Director Benedikt Erlingsson’s Woman at War is a lot of things, probably too many things: ecological fable, ethical inquiry, action adventure, and more. But the film balances its various modes so carefully and efficiently that it achieves a graceful unity, if a strange one at that. It’s only appropriate, then, that Woman at War’s major theme, which emerges slowly throughout its running time, is synthesis itself.
To this end, the film centers around a personality split in two. Halla (Halldóra Geirharðsdóttir) is a middle-aged woman whose bourgeois exterior masks a secret: She’s the notorious ecoterrorist known as the Mountain Woman, who roams the countryside outside Reykjavik downing power lines with her bow and arrow. Her identical twin, Ása (also Geirharðsdóttir), is an aspiring sage, who wishes to perfect herself through meditation. Both see the world as out of joint; Halla wants to fix it, while Ása wants to fix herself. Right away, the film wants us to question whether these are goals that can be achieved in isolation from each other.
That’s a big enough question for any film, but there’s more to chew on here: Halla, who years ago put in an application to adopt a child, is notified that she’s been chosen to care for a Ukrainian girl, orphaned by war, and must decide in the next few days whether she will accept the child. Motherhood, though, isn’t compatible with an intensive campaign of industrial sabotage. Moreover, Ása, who had signed on as a kind of backup parent, is about to go on a retreat that will see her cut off from the world for two years. Thus, the sisters’ larger goals, their good writ large, must now be balanced against this chance to do good in the specific.
This piling on of moral complexity could have been daunting for the viewer, but Woman at War wryly and dreamily approaches the grandiose issues at its center. Halla is the film’s focal point, and at times the action feels so tightly tied to her concerns that it could be playing out inside her head—a dream in the literal sense. Her passion for nature is mirrored in the plotting. At one point, pursued by a helicopter after an act of sabotage, she happens upon the corpse of a sheep and hides inside it; at another, suffering from hypothermia, she’s cured by being laid in a hot spring. She wants to be one with the land, and Woman at War allows that urge to be fulfilled, both literally and with a tinge of the fantastic. In the same vein, Ása could even be read as a sort of figment—a la Tyler Durden in David Fincher’s Fight Club—embodying a moral stance that Halla finds attractive but is unable to accept.
Even Woman at War’s overall surfeit of ethical concerns could be seen as a reflection of Halla’s rebellion against convention and her desire to come to her own proper moral accounting. Still, the audience is never explicitly asked to question the film’s underlying reality; it’s just that this reality is woven through with Halla’s worries and fantasies, and perhaps even her own sense of self-importance (which Erlingsson is also careful to occasionally interrogate).

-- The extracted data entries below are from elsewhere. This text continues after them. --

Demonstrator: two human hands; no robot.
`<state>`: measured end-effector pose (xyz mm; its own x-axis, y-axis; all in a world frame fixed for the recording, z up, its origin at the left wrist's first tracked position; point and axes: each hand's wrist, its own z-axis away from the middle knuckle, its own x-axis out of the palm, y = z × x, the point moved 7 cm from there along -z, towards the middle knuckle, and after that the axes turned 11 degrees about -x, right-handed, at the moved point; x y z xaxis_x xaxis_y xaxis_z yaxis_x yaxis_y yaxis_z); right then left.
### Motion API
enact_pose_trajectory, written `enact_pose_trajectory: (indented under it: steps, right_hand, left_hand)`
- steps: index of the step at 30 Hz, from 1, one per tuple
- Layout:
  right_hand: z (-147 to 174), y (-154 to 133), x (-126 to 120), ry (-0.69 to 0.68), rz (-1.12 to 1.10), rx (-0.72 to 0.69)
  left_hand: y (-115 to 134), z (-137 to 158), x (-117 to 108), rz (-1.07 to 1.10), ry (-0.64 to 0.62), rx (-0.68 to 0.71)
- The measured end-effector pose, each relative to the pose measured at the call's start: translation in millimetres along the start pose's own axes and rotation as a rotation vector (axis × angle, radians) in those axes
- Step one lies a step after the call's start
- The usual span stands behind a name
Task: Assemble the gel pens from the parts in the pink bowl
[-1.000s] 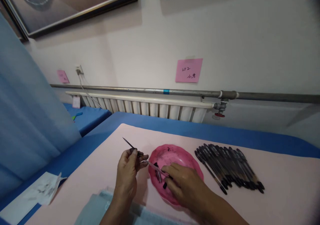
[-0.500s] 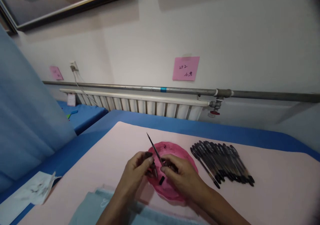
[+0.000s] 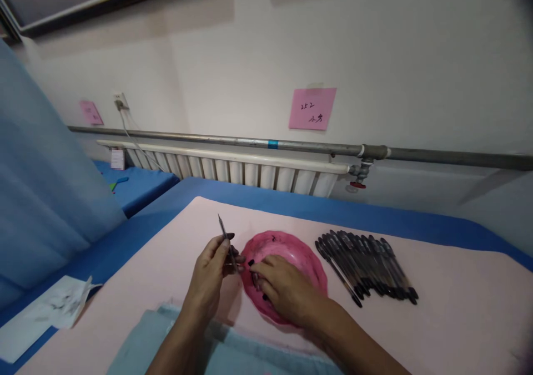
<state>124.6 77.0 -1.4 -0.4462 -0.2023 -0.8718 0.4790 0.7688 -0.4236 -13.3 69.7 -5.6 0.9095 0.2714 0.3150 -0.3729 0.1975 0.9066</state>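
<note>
My left hand (image 3: 212,264) is closed on a slim, uncapped pen (image 3: 227,235) at the left edge of a pink scalloped dish (image 3: 318,275). The pen's pointed tip is up, and the fingers look smudged dark. My right hand (image 3: 283,283) reaches down into the dish, its fingers bent and bunched over small pieces. Beside the fingertips shows a small black piece (image 3: 251,262); another black bit (image 3: 265,297) peeks out under the hand. What the right fingers pinch is mostly hidden. Right of the dish lies a row of capped black pens (image 3: 362,264), side by side.
A pink sheet (image 3: 175,253) covers most of the blue table (image 3: 250,197). Light blue cloth (image 3: 258,358) lies at the near edge, with smudged white paper (image 3: 50,308) at left. A blue curtain (image 3: 50,186) hangs left; a radiator (image 3: 233,170) and pipe run behind.
The pen has passed from my right hand to my left, which moved left with it. My right hand has lowered into the dish among the small black pieces.
</note>
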Motion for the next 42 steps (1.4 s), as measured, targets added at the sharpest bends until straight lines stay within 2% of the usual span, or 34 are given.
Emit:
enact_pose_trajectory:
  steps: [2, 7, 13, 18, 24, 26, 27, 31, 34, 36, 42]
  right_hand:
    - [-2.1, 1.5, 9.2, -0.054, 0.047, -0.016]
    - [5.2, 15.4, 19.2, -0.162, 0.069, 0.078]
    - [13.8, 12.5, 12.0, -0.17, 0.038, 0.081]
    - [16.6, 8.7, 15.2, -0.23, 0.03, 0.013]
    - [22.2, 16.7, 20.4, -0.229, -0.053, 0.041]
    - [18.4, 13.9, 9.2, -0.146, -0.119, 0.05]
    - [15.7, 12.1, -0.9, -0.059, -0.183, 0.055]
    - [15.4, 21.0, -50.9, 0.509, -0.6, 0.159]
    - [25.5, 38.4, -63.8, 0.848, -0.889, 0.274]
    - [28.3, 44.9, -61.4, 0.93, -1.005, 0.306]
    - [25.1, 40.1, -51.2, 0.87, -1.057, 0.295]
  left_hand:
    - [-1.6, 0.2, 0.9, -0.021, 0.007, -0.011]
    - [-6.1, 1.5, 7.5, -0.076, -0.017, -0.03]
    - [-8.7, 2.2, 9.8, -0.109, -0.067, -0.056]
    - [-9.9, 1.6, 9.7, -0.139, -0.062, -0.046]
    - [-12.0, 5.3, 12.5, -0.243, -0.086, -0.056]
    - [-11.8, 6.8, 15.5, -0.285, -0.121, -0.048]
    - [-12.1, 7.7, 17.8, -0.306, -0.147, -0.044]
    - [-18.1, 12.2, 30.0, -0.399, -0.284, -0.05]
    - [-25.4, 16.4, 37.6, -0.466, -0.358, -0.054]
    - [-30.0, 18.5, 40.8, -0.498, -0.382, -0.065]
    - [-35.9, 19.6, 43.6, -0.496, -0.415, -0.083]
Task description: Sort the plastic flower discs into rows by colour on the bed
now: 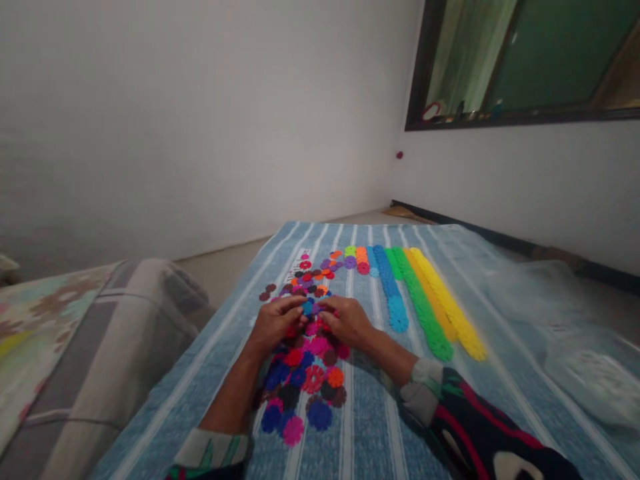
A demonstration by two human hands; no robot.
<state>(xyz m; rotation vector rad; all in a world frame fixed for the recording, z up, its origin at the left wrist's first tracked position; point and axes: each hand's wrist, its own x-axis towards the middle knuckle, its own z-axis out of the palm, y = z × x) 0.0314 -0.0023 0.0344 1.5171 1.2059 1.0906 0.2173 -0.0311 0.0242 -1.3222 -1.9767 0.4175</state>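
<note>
Above a loose spread of flower-shaped plastic discs (313,379), my two hands are close together. My left hand (275,325) is closed in a pinch at a blue flower-shaped disc (307,308). Facing it, my right hand (349,321) pinches what looks like a purple flower-shaped disc (317,307), right beside the blue one. Whether the two discs are joined or only touching, I cannot tell. Pink, red, dark blue, brown, black and orange discs lie under and around both hands, some hidden by the fingers.
Overlapping rows of discs sorted by colour lie to the right, among them a yellow row (447,300), a green row (423,310) and a blue row (389,280). A clear plastic bag (593,367) rests at the far right. The striped cloth (370,427) covers the surface; grey fabric (150,320) stands left.
</note>
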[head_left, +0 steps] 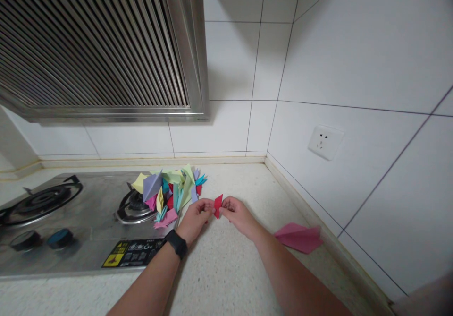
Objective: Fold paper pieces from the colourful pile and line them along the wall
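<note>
Between my two hands is a small red folded paper (pixel 218 206), held up just above the countertop. My left hand (pixel 197 217), with a dark watch (pixel 176 243) on its wrist, pinches the paper's left side. On the right side, the thumb and fingers of my right hand (pixel 236 213) pinch it too. Just left of my left hand lies a pile of colourful folded papers (pixel 184 188), partly on the stove and partly on the counter. To the right of my right forearm rests a larger pink folded paper (pixel 300 237).
A steel gas stove (pixel 95 231) with two burners and knobs (pixel 60 238) takes up the left. Above it hangs a slatted range hood (pixel 207 70). White tiled walls meet in a corner behind the speckled countertop (pixel 219 278). A socket (pixel 325 142) sits on the right wall.
</note>
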Available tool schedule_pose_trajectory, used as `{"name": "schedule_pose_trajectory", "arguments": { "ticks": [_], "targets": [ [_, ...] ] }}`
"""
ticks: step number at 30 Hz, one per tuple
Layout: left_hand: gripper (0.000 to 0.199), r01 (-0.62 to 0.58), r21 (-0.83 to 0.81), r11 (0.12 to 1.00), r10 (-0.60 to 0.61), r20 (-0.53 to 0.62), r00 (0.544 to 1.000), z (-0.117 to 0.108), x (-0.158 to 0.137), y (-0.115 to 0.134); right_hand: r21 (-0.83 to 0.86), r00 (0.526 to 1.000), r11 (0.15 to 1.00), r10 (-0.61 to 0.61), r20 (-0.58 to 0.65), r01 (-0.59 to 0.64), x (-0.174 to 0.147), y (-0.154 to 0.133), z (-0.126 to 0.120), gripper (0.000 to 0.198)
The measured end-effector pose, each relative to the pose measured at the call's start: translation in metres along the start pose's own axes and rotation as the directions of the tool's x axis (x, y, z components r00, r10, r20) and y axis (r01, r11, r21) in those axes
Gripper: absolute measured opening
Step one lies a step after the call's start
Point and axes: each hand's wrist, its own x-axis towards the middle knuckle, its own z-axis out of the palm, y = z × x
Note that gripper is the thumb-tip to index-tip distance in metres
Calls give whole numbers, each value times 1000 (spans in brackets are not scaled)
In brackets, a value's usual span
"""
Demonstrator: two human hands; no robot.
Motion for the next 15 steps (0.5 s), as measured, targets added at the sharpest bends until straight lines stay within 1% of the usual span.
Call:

This is clearest in the case of the soundtrack. All of the film’s music is diegetic, performed by musicians whom only Halla can see and hear. At first, she’s accompanied by an Icelandic trio (drums, tuba, harmonium), to whom she occasionally issues cues. Later, when she begins to mull over the possibility of adoption, these are joined by a trio of Ukrainian folk singers. The score, then, serves to emphasize the quasi-magical interaction between Halla and the world of the film, that the world is responsive to her inner life, and that she, in turn, is unusually at home in and perceptive of the world. Having finally decided to go through with the adoption of the Ukrainian girl, Halla goes to catch a flight to Ukraine, and arriving at the airport, she sees the Icelandic trio’s drummer sitting by himself in the parking lot. She pauses, realizing the implication. What kind of scene requires only percussion? She’s been warned by the score before the score even plays. She won’t be getting on that plane.
In the end, some of the possibilities of synthesis that Woman at War examines are achieved. Halla and Ása find a way of jointly honoring both of their moral perspectives, albeit through sacrifice—and the Icelandic and Ukrainian trios sing a duet. But synthesis here isn’t a conclusion, nor a panacea. Iceland, portrayed as menaced by globalized capitalism, is in danger of being synthesized out of existence. This is a film too reserved and in subtle ways too self-questioning to offer answers, and it ends in ecological fashion, quiet and serene, avoiding the wasted narrative energy of resolution or catharsis.